The problem: Could you copy the whole listing below exactly as written?

Dataset excerpt:
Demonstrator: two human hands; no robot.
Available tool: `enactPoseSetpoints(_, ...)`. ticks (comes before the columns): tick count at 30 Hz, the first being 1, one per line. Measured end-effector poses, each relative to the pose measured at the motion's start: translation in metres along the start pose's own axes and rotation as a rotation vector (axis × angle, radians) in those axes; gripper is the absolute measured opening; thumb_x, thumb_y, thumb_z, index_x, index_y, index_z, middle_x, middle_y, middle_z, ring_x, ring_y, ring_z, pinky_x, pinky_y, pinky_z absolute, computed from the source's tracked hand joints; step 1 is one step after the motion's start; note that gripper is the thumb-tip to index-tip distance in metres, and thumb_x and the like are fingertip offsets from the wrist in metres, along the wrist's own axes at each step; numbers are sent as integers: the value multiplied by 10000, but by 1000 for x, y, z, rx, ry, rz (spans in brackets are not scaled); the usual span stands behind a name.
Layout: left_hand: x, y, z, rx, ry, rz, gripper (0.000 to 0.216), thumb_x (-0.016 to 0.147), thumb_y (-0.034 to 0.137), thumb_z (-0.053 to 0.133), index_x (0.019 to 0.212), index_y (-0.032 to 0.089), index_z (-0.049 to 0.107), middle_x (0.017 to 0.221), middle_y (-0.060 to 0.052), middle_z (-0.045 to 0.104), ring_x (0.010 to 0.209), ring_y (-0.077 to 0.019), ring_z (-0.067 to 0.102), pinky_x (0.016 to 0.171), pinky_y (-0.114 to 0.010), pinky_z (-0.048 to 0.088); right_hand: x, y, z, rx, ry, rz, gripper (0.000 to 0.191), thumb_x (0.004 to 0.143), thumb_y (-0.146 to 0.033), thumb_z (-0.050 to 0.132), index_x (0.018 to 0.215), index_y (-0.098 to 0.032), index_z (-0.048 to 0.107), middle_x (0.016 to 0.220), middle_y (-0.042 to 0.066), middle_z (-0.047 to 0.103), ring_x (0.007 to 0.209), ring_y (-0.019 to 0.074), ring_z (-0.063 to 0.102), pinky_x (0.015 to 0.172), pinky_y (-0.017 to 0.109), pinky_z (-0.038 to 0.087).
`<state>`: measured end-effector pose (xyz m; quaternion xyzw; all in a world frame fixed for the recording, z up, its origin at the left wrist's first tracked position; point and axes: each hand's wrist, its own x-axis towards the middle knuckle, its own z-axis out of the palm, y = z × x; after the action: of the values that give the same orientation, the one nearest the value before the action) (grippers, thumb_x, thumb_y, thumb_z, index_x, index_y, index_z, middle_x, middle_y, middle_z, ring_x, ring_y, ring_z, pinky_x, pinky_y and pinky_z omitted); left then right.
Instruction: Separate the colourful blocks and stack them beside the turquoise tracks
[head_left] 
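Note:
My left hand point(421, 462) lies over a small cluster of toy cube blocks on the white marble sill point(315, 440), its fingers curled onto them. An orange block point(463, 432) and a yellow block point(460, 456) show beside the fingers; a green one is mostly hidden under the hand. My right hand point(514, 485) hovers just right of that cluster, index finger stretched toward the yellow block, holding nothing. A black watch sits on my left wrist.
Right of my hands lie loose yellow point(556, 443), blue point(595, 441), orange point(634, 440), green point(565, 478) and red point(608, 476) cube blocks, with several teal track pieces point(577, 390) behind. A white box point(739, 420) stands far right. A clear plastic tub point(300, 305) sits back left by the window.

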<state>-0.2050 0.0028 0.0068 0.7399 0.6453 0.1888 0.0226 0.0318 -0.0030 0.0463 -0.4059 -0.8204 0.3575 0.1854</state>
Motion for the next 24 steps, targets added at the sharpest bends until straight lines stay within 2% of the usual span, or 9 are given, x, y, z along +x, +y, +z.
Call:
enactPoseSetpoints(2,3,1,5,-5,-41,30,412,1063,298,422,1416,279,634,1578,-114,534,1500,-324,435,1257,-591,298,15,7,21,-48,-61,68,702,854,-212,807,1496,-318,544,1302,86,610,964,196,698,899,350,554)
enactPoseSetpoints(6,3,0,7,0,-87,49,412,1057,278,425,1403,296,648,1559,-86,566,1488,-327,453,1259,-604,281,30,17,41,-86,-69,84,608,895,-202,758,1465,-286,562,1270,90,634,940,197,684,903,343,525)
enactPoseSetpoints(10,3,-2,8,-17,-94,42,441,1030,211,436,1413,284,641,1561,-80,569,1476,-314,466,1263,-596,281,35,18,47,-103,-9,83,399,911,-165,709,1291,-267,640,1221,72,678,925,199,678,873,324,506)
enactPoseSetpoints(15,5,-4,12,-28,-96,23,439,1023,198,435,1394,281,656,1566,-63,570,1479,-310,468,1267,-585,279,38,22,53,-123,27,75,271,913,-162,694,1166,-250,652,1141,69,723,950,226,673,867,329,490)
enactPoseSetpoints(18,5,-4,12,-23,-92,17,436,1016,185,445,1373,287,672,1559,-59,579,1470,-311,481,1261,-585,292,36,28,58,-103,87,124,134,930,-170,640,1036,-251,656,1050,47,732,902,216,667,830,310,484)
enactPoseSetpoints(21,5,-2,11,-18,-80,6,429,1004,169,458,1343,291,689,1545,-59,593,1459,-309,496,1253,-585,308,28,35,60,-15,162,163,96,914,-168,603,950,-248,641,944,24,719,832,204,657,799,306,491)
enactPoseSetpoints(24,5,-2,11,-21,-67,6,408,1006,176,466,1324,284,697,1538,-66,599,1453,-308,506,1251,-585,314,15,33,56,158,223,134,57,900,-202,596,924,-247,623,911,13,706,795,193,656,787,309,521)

Completed exercise:
Demonstrator: two human hands; no robot.
Available tool: `enactPoseSetpoints(_, ...)`. ticks (comes before the columns): tick count at 30 Hz, the first being 1, one per line. Measured end-effector poses, each relative to the pose measured at the motion's start: translation in metres along the start pose's own axes and rotation as a rotation vector (axis × angle, radians) in those axes; gripper is the absolute measured opening; thumb_x, thumb_y, thumb_z, index_x, index_y, index_z, middle_x, middle_y, middle_z, ring_x, ring_y, ring_z, pinky_x, pinky_y, pinky_z absolute, computed from the source's tracked hand joints; step 1 is one step after the motion's start; note that gripper is the thumb-tip to index-tip distance in metres, and thumb_x and the like are fingertip offsets from the wrist in metres, along the wrist's own axes at each step; numbers are sent as integers: the value multiplied by 10000, but by 1000 for x, y, z, rx, ry, rz (spans in brackets are not scaled); the usual span stands behind a name.
Layout: left_hand: x, y, z, rx, ry, rz, gripper (0.000 to 0.216), thumb_x (-0.016 to 0.147), thumb_y (-0.034 to 0.137), thumb_z (-0.053 to 0.133), index_x (0.019 to 0.212), index_y (-0.032 to 0.089), index_z (-0.049 to 0.107), middle_x (0.017 to 0.221), middle_y (-0.060 to 0.052), middle_z (-0.045 to 0.104), ring_x (0.010 to 0.209), ring_y (-0.077 to 0.019), ring_z (-0.067 to 0.102), pinky_x (0.016 to 0.171), pinky_y (-0.114 to 0.010), pinky_z (-0.048 to 0.088); right_hand: x, y, z, rx, ry, rz, gripper (0.000 to 0.191), thumb_x (0.004 to 0.143), thumb_y (-0.146 to 0.033), thumb_z (-0.050 to 0.132), index_x (0.018 to 0.215), index_y (-0.098 to 0.032), index_z (-0.048 to 0.107), middle_x (0.016 to 0.220), middle_y (-0.042 to 0.066), middle_z (-0.047 to 0.103), ring_x (0.007 to 0.209), ring_y (-0.019 to 0.074), ring_z (-0.063 to 0.102), pinky_x (0.015 to 0.172), pinky_y (-0.017 to 0.109), pinky_z (-0.038 to 0.087).
`<state>`: measured end-effector pose (xyz m; quaternion xyzw; all in a world frame fixed for the recording, z up, its origin at the left wrist's first tracked position; point and axes: each hand's wrist, its own x-axis towards the middle knuckle, its own z-axis out of the palm, y = z × x; after the action: of the values that give the same orientation, the one nearest the value before the action) (grippers, thumb_x, thumb_y, thumb_z, index_x, index_y, index_z, middle_x, middle_y, middle_z, ring_x, ring_y, ring_z, pinky_x, pinky_y and pinky_z omitted); left then right.
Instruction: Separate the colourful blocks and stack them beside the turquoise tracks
[head_left] 
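Note:
My left hand point(421, 462) lies over a small cluster of toy cube blocks on the white marble sill point(315, 440), its fingers curled onto them. An orange block point(463, 432) and a yellow block point(460, 456) show beside the fingers; a green one is mostly hidden under the hand. My right hand point(514, 485) hovers just right of that cluster, index finger stretched toward the yellow block, holding nothing. A black watch sits on my left wrist.
Right of my hands lie loose yellow point(556, 443), blue point(595, 441), orange point(634, 440), green point(565, 478) and red point(608, 476) cube blocks, with several teal track pieces point(577, 390) behind. A white box point(739, 420) stands far right. A clear plastic tub point(300, 305) sits back left by the window.
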
<state>-0.2050 0.0028 0.0068 0.7399 0.6453 0.1888 0.0226 0.0318 -0.0030 0.0463 -0.4059 -0.8204 0.3575 0.1854</state>
Motion for the next 24 steps, targets added at the sharpest bends until straight lines stay within 2% of the usual span, or 9 are given, x, y, z along +x, +y, +z.
Call:
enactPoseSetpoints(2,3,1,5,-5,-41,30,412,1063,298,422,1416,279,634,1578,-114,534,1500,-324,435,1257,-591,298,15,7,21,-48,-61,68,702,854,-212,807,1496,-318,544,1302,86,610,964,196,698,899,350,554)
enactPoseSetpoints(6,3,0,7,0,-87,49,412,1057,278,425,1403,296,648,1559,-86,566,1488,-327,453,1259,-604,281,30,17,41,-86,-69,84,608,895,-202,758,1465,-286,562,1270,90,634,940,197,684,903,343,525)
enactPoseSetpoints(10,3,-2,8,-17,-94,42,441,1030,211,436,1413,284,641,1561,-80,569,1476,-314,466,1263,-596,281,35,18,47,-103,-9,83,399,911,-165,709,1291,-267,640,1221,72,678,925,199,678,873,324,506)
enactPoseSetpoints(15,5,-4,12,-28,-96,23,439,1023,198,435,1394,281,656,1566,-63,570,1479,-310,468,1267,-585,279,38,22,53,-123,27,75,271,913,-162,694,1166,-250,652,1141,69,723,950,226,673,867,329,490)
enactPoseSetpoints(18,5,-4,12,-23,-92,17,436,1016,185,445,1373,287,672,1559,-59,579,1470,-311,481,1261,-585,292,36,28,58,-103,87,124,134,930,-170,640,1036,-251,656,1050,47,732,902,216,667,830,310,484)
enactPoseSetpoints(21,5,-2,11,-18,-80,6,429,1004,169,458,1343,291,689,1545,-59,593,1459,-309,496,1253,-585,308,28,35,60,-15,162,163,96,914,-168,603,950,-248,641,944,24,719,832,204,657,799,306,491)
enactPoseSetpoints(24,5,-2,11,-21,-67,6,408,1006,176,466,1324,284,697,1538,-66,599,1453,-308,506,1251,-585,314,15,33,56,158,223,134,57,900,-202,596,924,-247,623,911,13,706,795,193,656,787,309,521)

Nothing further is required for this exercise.